◆ **What the task asks**
Report, as a single figure, how many lines in the records below include "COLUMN".

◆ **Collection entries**
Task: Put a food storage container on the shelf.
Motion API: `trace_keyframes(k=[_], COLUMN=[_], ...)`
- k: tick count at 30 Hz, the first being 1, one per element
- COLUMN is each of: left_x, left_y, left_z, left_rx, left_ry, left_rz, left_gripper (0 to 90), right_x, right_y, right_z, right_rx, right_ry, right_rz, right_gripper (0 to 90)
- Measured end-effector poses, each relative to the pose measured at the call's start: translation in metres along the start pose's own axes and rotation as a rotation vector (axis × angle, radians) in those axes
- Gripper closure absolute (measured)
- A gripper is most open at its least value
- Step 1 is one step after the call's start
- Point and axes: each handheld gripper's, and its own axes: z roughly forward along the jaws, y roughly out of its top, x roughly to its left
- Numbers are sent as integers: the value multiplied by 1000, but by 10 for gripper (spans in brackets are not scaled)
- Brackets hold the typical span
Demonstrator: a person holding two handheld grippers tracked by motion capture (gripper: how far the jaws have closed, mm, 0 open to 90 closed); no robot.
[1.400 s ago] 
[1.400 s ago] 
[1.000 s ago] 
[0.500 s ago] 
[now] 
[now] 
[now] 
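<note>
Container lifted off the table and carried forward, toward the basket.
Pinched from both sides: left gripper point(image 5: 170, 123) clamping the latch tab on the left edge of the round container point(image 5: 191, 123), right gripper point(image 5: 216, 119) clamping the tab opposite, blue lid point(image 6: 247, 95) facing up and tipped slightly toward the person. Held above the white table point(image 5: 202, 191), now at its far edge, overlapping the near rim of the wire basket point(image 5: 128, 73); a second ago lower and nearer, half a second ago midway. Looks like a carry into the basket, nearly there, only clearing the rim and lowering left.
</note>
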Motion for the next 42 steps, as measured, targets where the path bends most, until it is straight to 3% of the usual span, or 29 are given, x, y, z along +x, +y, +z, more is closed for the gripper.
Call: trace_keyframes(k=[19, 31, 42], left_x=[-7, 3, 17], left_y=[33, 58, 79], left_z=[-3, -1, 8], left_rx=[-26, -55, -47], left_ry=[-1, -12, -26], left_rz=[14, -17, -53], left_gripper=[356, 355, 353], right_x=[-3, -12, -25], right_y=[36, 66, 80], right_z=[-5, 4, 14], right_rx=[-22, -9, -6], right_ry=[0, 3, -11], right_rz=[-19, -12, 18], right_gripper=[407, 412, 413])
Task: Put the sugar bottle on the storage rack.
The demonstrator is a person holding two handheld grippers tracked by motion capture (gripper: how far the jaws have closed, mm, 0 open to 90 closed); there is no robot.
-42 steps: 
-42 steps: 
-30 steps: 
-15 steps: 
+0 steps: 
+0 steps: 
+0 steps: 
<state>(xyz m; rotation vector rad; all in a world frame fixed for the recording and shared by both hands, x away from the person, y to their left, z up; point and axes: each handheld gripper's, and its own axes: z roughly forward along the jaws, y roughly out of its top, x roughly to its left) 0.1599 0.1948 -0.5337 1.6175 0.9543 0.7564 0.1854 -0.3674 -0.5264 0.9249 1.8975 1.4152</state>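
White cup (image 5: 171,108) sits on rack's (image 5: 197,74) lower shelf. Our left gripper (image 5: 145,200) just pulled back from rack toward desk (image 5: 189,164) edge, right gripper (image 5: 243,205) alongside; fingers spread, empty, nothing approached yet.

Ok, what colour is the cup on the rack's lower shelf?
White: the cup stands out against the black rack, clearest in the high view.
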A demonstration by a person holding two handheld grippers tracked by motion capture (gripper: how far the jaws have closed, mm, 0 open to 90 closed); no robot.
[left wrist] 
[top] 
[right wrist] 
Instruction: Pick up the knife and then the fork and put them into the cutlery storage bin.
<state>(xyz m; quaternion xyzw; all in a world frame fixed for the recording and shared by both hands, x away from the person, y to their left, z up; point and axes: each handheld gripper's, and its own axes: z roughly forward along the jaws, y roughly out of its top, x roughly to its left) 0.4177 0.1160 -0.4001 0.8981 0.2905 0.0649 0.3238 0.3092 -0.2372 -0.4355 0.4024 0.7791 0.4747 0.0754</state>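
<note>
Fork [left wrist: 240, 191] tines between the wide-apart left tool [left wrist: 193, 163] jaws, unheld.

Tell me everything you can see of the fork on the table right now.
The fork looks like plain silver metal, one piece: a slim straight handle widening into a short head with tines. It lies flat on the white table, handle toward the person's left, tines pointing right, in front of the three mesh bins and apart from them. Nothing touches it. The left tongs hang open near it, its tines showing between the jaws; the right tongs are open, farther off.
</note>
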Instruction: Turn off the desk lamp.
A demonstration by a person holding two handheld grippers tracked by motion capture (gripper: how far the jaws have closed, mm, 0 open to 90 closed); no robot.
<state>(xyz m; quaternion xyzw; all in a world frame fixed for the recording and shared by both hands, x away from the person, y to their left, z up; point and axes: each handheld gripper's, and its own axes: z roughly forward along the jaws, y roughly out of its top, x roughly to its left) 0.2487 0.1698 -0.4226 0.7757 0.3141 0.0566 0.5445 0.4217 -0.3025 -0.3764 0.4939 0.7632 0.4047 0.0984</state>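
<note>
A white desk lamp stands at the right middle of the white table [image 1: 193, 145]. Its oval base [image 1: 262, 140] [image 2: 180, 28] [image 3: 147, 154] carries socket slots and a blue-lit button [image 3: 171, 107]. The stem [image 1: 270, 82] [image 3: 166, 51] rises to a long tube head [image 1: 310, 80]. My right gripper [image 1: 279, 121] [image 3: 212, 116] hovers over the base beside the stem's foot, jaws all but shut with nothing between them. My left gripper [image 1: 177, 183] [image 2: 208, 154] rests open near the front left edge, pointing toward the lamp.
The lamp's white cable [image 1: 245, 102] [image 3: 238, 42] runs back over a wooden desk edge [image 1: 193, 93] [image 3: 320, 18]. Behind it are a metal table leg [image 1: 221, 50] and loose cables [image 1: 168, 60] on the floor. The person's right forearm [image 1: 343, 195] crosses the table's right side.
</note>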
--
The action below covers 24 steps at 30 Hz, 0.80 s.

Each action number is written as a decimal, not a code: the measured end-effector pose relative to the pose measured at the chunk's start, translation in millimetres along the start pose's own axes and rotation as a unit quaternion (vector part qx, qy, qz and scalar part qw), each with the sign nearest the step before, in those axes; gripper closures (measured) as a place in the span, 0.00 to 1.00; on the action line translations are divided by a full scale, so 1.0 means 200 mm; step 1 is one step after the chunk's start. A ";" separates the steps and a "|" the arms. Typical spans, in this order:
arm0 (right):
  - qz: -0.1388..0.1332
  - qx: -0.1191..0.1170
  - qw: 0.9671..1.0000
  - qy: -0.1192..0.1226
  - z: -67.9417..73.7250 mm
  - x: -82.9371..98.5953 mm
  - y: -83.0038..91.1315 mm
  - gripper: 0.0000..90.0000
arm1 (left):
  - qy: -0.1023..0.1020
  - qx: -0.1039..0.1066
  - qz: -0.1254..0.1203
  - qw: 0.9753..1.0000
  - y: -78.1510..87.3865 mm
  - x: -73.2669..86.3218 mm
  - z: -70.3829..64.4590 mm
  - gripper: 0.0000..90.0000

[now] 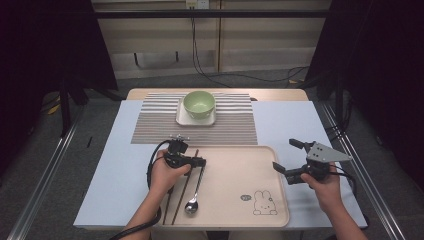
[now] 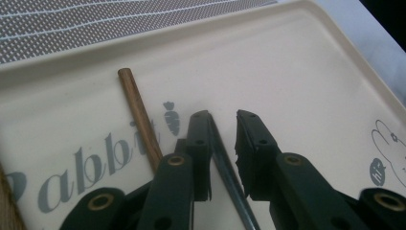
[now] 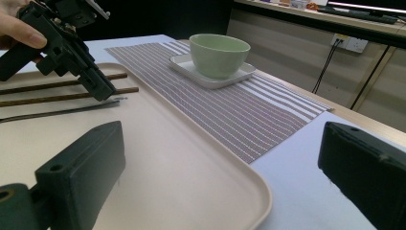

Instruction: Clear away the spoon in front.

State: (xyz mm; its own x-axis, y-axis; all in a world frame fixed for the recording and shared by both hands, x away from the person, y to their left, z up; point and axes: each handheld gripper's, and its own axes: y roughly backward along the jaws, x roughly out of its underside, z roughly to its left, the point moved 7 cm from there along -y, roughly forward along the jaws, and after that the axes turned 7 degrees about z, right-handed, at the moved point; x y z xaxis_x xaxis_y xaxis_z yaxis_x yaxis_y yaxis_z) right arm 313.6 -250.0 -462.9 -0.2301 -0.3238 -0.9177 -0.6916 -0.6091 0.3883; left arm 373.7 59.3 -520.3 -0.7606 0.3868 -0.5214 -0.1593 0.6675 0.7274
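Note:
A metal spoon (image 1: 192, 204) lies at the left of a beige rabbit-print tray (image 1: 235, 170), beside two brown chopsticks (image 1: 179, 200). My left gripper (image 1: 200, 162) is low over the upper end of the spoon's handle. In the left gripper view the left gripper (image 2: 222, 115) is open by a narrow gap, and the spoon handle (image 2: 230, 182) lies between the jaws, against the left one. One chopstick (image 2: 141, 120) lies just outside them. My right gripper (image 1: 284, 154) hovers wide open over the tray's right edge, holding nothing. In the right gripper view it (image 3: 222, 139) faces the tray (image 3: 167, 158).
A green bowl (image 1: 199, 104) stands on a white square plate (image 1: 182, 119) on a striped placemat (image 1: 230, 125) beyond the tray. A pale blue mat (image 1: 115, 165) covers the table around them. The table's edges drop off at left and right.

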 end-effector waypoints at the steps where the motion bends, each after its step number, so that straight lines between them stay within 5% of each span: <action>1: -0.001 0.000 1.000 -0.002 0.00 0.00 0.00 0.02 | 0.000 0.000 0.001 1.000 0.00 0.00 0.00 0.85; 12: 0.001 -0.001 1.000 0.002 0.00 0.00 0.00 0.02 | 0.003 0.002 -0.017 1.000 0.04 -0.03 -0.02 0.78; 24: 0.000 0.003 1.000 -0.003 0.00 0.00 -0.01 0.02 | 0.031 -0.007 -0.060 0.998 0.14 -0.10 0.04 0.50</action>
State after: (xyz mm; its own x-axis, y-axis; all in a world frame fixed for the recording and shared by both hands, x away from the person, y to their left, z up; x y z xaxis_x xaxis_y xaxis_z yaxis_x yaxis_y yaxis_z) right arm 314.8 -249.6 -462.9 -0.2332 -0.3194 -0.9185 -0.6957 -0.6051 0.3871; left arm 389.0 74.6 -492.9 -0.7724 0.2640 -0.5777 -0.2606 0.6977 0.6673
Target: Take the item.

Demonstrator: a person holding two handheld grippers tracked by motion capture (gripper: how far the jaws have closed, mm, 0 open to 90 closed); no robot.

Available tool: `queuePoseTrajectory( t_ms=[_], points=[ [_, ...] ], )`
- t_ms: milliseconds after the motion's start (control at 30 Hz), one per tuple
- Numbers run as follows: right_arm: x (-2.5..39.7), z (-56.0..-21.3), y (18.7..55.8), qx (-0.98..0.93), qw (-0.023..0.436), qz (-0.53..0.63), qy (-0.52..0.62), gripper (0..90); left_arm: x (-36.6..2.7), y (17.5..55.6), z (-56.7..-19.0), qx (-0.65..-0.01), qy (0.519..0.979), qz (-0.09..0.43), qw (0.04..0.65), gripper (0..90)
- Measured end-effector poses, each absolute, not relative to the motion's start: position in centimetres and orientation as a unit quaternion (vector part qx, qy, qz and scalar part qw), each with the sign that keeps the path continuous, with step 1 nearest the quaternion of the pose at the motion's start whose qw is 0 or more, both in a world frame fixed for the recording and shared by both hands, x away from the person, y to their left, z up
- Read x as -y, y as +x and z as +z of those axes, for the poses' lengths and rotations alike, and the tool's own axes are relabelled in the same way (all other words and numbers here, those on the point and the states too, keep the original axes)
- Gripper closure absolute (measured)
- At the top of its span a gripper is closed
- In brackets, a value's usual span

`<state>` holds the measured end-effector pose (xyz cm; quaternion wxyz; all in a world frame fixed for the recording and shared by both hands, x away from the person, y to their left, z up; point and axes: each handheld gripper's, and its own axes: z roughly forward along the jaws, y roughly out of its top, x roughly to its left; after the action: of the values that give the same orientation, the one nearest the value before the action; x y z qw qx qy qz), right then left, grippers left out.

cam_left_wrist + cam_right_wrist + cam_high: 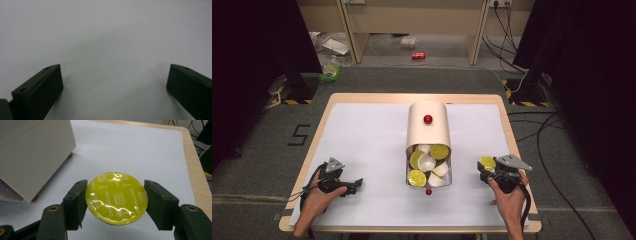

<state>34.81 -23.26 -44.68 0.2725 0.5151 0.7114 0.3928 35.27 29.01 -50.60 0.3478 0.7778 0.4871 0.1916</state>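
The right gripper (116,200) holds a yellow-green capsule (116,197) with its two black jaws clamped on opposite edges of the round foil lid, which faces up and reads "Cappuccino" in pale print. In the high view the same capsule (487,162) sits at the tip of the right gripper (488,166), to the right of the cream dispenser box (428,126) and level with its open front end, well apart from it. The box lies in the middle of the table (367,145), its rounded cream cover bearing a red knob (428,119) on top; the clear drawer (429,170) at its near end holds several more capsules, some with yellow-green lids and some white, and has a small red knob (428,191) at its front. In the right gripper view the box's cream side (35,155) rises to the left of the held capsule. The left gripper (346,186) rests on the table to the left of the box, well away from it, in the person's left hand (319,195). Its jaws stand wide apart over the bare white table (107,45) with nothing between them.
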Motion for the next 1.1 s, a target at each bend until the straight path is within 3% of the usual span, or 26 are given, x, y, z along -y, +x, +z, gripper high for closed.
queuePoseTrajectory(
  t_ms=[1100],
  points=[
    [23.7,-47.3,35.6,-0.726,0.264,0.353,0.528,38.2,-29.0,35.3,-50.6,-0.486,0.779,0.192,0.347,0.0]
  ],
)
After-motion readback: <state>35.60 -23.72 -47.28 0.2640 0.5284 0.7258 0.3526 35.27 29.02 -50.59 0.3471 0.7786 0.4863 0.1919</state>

◆ **Solution to the problem**
2